I'll let the others argue over which type of LEDs you should get as it's a personal preference I wouldn't presume to know your choice.

PS you might have to take the whole fitting down if it's a bit awkward to work with, possibly easier to sit at the dinette in comfort anyway.


----------



## VanFlair (Nov 21, 2009)

Hi Kev

Dont you have to make sure that you connect to 12volts and not to the output from the ballast starter or whatever it is that fires the original flourescent tube, so that would mean connecting back to the switch if there is one mounted on the light unit and bypassing all the internals.

Martin


----------



## lgbzone (Oct 8, 2008)

I was rather surprised at the setup i found when i replaced the fluorescent tubes in our van, big one in the kitchen and two small ones, one above the front drop down bed the other above the fixed bed at the rear.

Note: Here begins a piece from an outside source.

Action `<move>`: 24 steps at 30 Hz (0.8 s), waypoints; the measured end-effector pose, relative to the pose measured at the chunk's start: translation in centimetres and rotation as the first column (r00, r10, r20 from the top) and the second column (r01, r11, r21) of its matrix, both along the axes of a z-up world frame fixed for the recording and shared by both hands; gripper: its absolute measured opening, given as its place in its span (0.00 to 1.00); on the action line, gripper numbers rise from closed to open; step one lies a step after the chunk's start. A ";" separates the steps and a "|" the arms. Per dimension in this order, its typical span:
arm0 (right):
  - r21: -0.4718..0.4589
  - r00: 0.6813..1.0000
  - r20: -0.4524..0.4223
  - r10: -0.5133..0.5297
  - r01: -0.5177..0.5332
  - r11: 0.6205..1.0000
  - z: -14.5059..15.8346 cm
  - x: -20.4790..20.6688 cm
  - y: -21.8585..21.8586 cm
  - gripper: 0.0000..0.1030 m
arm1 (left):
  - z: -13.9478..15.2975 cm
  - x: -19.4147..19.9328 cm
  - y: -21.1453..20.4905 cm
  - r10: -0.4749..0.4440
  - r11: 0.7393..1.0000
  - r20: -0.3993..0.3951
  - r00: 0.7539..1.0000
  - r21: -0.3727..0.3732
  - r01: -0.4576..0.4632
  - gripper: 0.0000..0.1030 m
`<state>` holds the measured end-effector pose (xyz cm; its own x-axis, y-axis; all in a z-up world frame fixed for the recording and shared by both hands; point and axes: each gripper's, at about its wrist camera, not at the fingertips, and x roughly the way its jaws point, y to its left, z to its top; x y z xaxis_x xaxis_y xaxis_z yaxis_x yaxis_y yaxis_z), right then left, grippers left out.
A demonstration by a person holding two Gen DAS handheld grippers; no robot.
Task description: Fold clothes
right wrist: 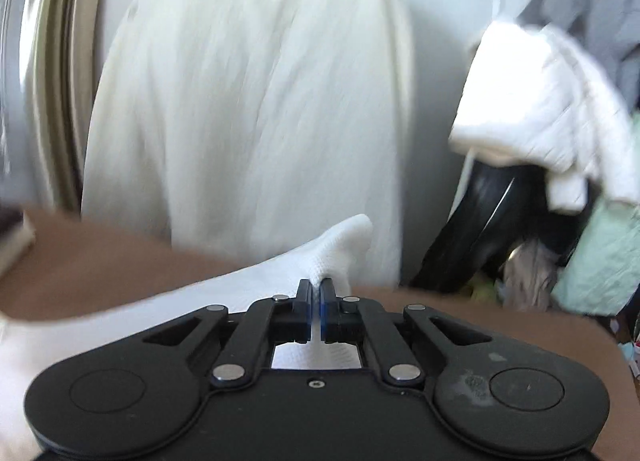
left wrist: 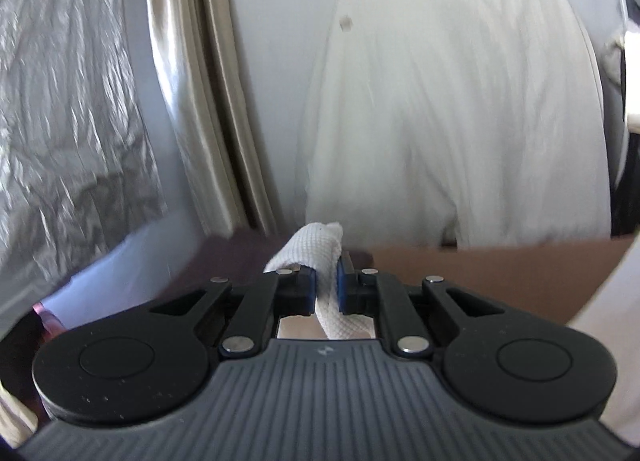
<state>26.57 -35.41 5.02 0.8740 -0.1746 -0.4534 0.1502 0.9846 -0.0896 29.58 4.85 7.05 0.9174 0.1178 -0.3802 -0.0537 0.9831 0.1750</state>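
White garment (right wrist: 328,257) stretched sideways between grippers, left gripper (left wrist: 327,281) jaws pinching it, right gripper (right wrist: 317,301) jaws clamped on it

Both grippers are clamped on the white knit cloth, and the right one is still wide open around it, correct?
Not quite. The right gripper is shut, pinching the white knit cloth, as the right wrist view shows. The left gripper is clamped on cloth too.

Both black grippers have blue-padded fingers (left wrist: 310,287), silver rivets, seemingly ribbed grey housing.
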 end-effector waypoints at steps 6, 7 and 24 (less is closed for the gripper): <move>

each light had a 12v supply to it's switch which then went on to a small inverter board in the back of the light, the 230v output from the inverters then fed the lights.

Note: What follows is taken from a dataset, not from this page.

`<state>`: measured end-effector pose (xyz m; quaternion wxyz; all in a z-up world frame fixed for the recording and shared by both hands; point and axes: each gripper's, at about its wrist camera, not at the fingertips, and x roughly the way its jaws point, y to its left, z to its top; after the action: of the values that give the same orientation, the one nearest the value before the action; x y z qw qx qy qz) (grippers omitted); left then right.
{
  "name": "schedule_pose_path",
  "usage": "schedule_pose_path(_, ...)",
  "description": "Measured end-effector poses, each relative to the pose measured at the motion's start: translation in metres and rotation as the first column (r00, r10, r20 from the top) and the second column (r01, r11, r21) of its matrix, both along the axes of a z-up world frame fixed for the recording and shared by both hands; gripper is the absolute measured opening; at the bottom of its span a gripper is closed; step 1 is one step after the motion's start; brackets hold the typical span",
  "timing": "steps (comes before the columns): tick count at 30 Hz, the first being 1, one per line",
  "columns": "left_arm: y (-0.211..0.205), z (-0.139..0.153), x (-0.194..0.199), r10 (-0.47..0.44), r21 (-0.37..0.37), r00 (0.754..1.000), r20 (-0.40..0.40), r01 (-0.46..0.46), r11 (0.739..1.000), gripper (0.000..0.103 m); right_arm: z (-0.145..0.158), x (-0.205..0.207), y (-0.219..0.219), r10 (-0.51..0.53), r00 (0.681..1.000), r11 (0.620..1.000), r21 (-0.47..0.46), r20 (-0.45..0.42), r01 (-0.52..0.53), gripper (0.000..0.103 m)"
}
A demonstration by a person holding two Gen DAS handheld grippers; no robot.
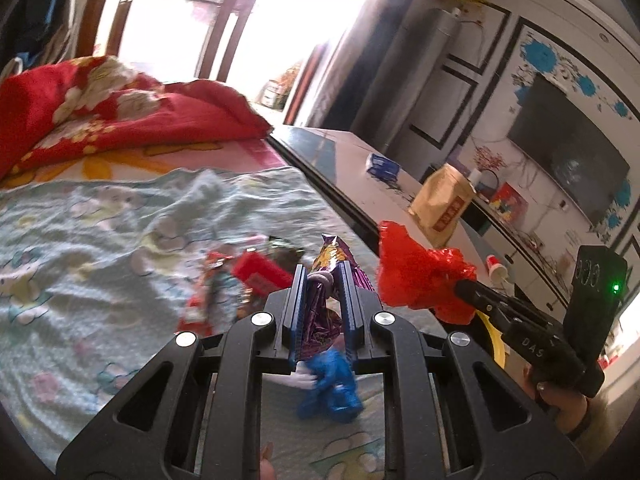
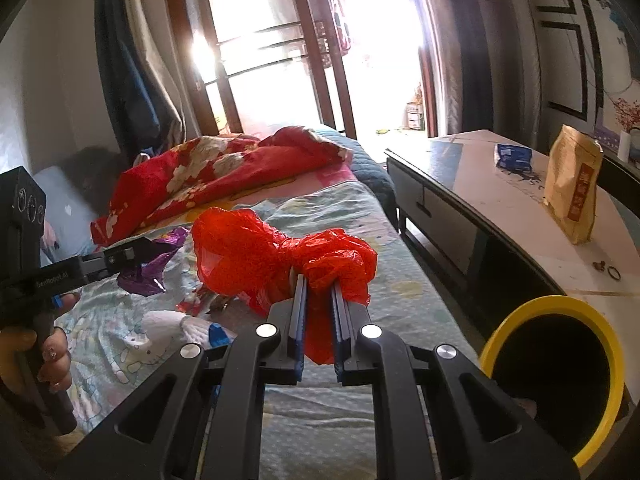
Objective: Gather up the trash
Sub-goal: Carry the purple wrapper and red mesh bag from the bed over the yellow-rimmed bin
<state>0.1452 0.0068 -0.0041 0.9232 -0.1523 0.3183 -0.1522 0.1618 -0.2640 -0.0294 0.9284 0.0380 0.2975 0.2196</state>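
Nearest the left wrist camera, the left gripper (image 1: 323,276) had its blue-padded fingers pressed onto a crinkled purple foil snack wrapper (image 1: 326,312), which stood up between them and poked out above the tips. Below the wrapper hung a blurred blue and white scrap (image 1: 332,388); whether it was held or lay on the bed could not be told. Just past the fingertips, a small heap of red and silver wrappers (image 1: 240,280) lay on the pale green cartoon-print blanket (image 1: 100,240).

Close to the right wrist camera, the right gripper (image 2: 318,280) was pinching a crumpled red plastic bag (image 2: 256,256), the thin film bunched between its pads and ballooning above them over the bed. Low at the right of that view stood a round bin with a yellow rim (image 2: 592,320) and a dark inside, beside the bed.

Farther off, a red floral quilt (image 2: 208,176) was piled near the head of the bed. On the white cabinet top (image 2: 500,200) alongside the bed stood a tan paper pouch (image 2: 574,184), with a small blue packet (image 2: 512,156) well behind it.
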Motion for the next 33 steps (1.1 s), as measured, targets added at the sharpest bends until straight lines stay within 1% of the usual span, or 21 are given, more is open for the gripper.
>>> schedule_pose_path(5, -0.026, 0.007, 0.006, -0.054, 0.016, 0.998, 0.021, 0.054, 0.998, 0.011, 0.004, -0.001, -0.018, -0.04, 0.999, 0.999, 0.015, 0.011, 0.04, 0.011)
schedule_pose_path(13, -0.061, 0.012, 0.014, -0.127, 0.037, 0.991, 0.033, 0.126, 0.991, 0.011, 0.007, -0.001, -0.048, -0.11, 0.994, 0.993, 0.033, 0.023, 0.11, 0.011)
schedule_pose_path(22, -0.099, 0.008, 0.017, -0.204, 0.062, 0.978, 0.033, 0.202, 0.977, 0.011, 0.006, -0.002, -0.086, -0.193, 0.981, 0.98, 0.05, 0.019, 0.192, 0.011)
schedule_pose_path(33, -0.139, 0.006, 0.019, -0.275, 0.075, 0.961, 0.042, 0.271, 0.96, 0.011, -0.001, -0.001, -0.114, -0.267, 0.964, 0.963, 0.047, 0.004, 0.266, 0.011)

I removed the inverters, tube end holders and tubes, then connected the 12v supplies from the switches straight to sticky backed led strips i was replacing the tubes with.

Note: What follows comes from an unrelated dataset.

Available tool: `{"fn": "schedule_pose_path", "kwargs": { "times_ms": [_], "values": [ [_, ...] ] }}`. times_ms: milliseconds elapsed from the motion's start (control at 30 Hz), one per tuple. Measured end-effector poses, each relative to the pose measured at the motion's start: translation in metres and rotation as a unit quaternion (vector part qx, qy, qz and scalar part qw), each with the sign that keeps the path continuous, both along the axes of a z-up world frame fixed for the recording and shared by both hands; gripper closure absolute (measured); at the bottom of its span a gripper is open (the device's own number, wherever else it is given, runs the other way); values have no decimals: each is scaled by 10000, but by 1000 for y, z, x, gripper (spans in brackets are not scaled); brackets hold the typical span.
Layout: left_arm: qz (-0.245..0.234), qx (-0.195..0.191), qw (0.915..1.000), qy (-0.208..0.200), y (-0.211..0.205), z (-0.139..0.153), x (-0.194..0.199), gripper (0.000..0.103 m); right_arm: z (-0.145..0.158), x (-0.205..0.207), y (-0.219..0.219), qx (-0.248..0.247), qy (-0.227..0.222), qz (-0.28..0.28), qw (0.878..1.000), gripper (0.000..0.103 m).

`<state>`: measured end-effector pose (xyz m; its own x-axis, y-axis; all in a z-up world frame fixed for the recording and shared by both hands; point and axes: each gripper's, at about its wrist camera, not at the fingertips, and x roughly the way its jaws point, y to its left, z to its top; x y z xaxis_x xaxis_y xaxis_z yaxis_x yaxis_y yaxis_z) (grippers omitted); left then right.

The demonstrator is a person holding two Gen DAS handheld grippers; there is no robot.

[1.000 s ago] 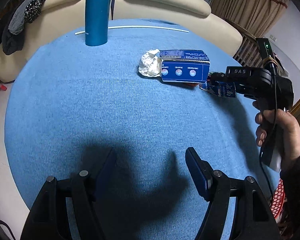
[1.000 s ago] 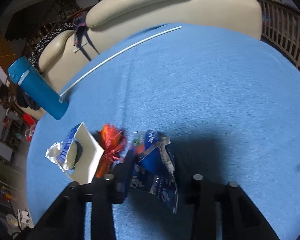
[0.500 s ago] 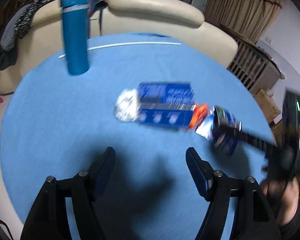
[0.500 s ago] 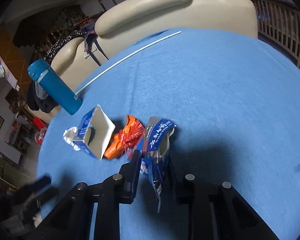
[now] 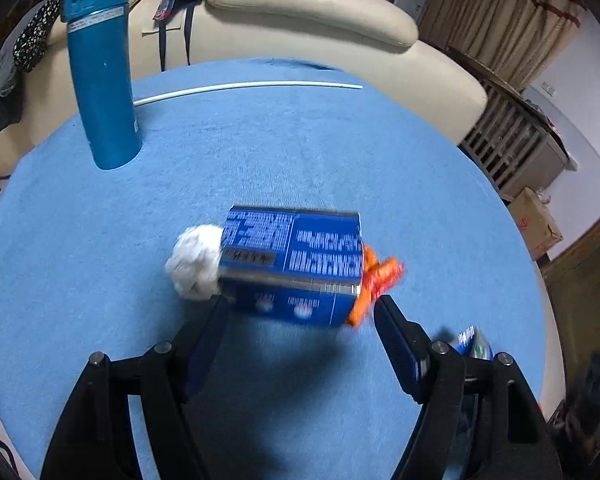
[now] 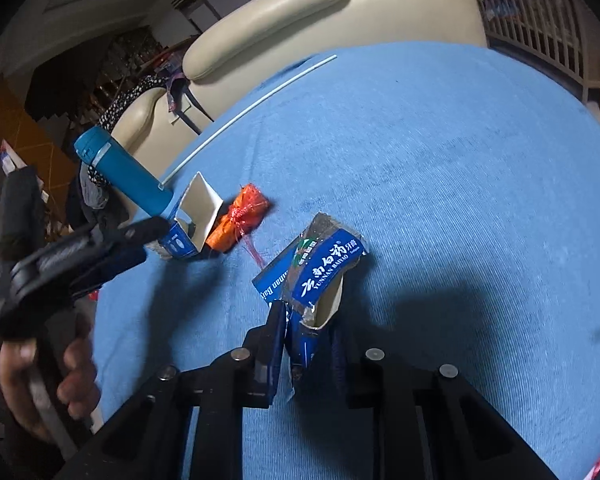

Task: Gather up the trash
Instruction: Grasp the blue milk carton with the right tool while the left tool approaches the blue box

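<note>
A blue carton box (image 5: 292, 266) lies on the blue tablecloth with a crumpled white paper ball (image 5: 196, 262) at its left end and an orange wrapper (image 5: 373, 284) at its right end. My left gripper (image 5: 301, 320) is open, its fingertips just short of the box on either side. My right gripper (image 6: 305, 334) is shut on a torn blue toothpaste box (image 6: 319, 272) and holds it above the cloth. In the right wrist view the carton (image 6: 194, 218) and orange wrapper (image 6: 240, 218) lie to the left, with the left gripper (image 6: 84, 252) beside them.
A tall teal flask (image 5: 100, 68) stands at the back left of the round table (image 5: 339, 152). A thin white rod (image 5: 248, 87) lies near the far edge. A cream sofa (image 5: 307, 4) curves behind the table. A wooden railing and cardboard box are at the right.
My left gripper has moved forward to the carton, still open. My right gripper closed on the toothpaste box, lifted it and drew it back away from the pile.
</note>
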<state>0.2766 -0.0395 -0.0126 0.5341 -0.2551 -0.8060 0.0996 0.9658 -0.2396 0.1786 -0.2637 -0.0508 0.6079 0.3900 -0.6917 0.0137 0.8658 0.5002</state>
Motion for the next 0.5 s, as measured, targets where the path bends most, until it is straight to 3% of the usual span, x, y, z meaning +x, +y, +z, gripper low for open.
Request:
{"fn": "schedule_pose_path", "kwargs": {
  "times_ms": [233, 267, 333, 367, 500],
  "values": [
    [145, 95, 9996, 213, -11, -10, 25, 27, -6, -6, -5, 148, 59, -44, 9999, 80],
    [105, 77, 9998, 154, -11, -11, 24, 35, -6, -7, -5, 150, 57, -47, 9999, 80],
    [-92, 182, 9996, 198, -8, -16, 19, 87, -6, -8, -5, 137, 48, -45, 9999, 80],
    [-91, 232, 9993, 284, -6, -19, 19, 95, -6, -8, -5, 145, 50, -49, 9999, 80],
    [18, 178, 9992, 363, 17, -27, 9, 96, -6, -8, -4, 153, 46, -55, 9999, 80]
  ]
}}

in the bedrooms i used smaller LEDs (I think 35/28 or similar) in warm white, these have 30 leds per metre and i think i used a length of 9 LEDs. in the kitchen i used the fluorescent replacements (from aten lighting) which are cool white 50/50 with 60 leds per metre and i used about 50cm.

In the kitchen of our hymer there are 2 small dark brown switches for the 12v fan and for the kitchen light, but there is also a blanking piece in between them for a third switch. i managed to source an exact same third switch off ebay, so installed a length of 6 warm white 35/28 leds, alongside the fluorescent replacement ones, meaning i have the choice between bright working light or far dimmer evening mood light in the kitchen area.

hope this helps
Lee


----------



## 1302 (Apr 4, 2006)

I'm not sure why you would bother to be honest as there is no LED with the equivalent lumen output to a fluorescent tube ( generally 80/100 lumens per watt ) so by the time you have crammed four or five strips of LED tape into your fitting you are back at square one. I have kept the existing 8 watt fluors in place for when you need a good overall light and converted eveythimg else to retrofit LED s depending on the lamp type - the cheap Chinese ones off eBay are fine


----------



## Pudsey_Bear (Sep 25, 2008)

VanFlair said:


> Hi Kev
> 
> Dont you have to make sure that you connect to 12volts and not to the output from the ballast starter or whatever it is that fires the original flourescent tube, so that would mean connecting back to the switch if there is one mounted on the light unit and bypassing all the internals.
> 
> Martin


Mine didn't have a ballast, just tube end fitting and I fitted more or less as described, but if there was one, I'd just connect where the wires go into the ballast rather than back to the switch but either would do the job.


----------



## tonka (Apr 24, 2006)

In my old Autotrail I just removed the tube and left all original fittings in place. Then got some LED strip off ebay.
Stuck the strip underneath the cupboards and feed the supply from the 12v supply before it went into the original fluorescent fitting. This way nothing has been dissturbed and I can always revert back if required or in an emergency plus the tubes in.
"scotch locks " are a good way to make a quick connection as well to the original wires...


----------



## Pudsey_Bear (Sep 25, 2008)

1302 said:


> I'm not sure why you would bother to be honest as there is no LED with the equivalent lumen output to a fluorescent tube ( generally 80/100 lumens per watt ) so by the time you have crammed four or five strips of LED tape into your fitting you are back at square one. I have kept the existing 8 watt fluors in place for when you need a good overall light and converted eveythimg else to retrofit LED s depending on the lamp type - the cheap Chinese ones off eBay are fine


I didn't do any numbers on it, the tubes didn't work and I already had the strips so I just fitted one, more than enough light to eat by, which is where the light fitting was.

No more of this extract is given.